Gelecek Senaryolar ve Piyasa Görünümü
Eski arz eğilimi birkaç şekilde gelişebilir:
- Artan Kıtlık: Süregelen kurumsal benimseme ve HODLing kültürü, eski arzı 2035 yılına kadar Fidelity'in %30 projeksiyonuna doğru iterek aşırı kıtlık koşulları yaratabilir.
- Dönemsel Yeniden Aktivasyon: Piyasa stresi olayları, eski cüzdanların yeniden aktivasyonunu tetikleyerek geçici olarak aktif arzı artırabilir ve fiyat artışını hafifletebilir.
- Teknolojik Aksama: Cüzdan geri kazanım teknolojisindeki gelişmeler, kaybedilen bazı Bitcoin'lerin dolaşıma geri dönmesini sağlayabilir, ancak bu büyük olasılıkla atıl arzın sadece küçük bir yüzdesini etkileyecektir.
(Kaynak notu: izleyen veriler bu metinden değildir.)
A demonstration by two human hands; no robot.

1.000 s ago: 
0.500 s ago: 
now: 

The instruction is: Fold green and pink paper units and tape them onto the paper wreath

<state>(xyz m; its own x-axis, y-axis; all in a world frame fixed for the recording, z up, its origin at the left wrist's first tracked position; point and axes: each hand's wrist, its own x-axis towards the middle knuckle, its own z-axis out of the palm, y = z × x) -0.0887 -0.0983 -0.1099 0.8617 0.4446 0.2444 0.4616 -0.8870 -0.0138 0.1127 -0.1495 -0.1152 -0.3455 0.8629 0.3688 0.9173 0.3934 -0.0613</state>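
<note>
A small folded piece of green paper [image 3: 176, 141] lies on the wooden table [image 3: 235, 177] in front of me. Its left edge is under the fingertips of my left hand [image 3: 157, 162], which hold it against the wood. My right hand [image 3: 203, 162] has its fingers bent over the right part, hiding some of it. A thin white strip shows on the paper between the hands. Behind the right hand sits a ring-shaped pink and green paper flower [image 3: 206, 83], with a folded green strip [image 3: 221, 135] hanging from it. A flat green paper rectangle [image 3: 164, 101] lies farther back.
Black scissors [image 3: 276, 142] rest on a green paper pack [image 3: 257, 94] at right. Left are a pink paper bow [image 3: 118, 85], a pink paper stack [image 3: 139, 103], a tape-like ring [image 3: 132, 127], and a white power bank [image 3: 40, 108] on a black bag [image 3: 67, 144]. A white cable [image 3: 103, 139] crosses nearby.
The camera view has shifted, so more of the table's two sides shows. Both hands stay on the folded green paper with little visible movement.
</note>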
Büyüyen eski Bitcoin arzı kripto para ekosistemi için hem fırsat hem de risk teşkil etmektedir. Kıtlık uzun vadeli fiyat artışını teşvik edebilirken, aşırı arz konsantrasyonu Bitcoin'in kullanılabilirliğini ve piyasa istikrarını tehdit ediyor.
Bu dinamikleri anlamak, yatırımcılar, düzenleyiciler ve teknoloji geliştiricileri için Bitcoin'in deneysel dijital nakitten kurumsal değer saklama aracına evrimleşirken kritik öneme sahiptir. Önümüzdeki on yıl, Bitcoin'in hem dolaşımdaki bir para birimi hem de uzun vadeli bir değer saklama aracı olarak çift işlevini sürdürüp sürdüremeyeceğini veya arz yoğunlaşmasının onu kesin olarak bir role mi iteceğini belirleyebilir.
Eski Bitcoin olgusu, sabit arzlı dijital varlıkların benzersiz ekonomik özelliklerini vurgular ve kripto para birimi benimsenmesi genişledikçe uzun vadeli piyasa yapısı etkileri üzerinde dikkatli düşünmenin gerekliliğini ortaya koyar.